Assim como na escola, é preciso muito diálogo e cuidado para não
incentivar possíveis preconceitos. Jamais critique os homossexuais e, se
perceber que seu filho está nutrindo algum tipo de preconceito,
converse sobre isso com ele. Assim como o racismo e o antissemitismo, a
homofobia não pode ser tolerada em casa, na rua e muito menos na escola. -
- E se o meu filho for homossexual?
- Aja
com naturalidade. Um estudo da Fundação Perseu Abramo (2008-2009), no
qual 413 homossexuais e bissexuais com mais de 18 anos foram ouvidos,
apontou que um terço dos entrevistados já havia sido discriminado por
familiares. Os traumas podem se agravar com o tempo e se estender pelo
resto da vida. Por isso, não se sinta desrespeitado se seu filho for
homossexual. Quanto mais cedo ele for acolhido (se for o caso, também
com a ajuda de uma terapia), menos problemas de auto-aceitação terá.
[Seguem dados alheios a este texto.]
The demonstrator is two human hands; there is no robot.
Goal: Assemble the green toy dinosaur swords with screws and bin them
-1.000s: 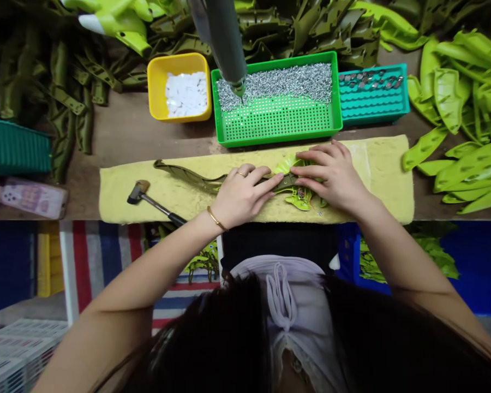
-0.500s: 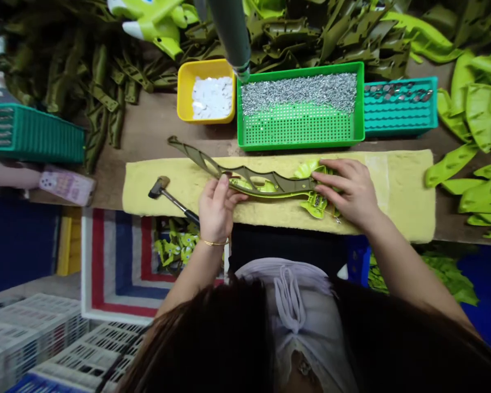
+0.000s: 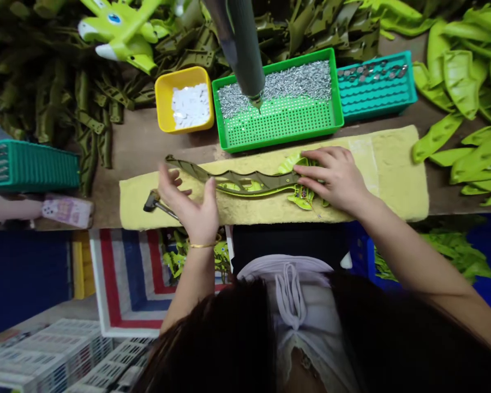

"A coisa mais íntima de um ser humano são os seus afetos. Ninguém
controla a atração que sentimos por A, B, C ou D", explica Lula Ramires,
coordenador do Corsa (Cidadania, Orgulho, Respeito, Solidariedade e
Amor de defesa dos direitos LGBT - Lésbicas, Gays, Bissexuais e
Travestis). Para ele, assim como os pais não devem fazre planos quanto à
carreira profissional dos filhos, também não é bom querer direcionar o
rumo que tomarão em suas relações afetivas. "Há jovens que namoram muito
antes de encontrarem o par por quem finalmente se apaixonam. Há outros
que se enamoram já no primeiro relacionamento. Não há receita. Há sim, a
necessidade de bom senso, de sensibilidade e, claro, um esforço para
afastar qualquer tipo de preconceito ou discriminação", completa.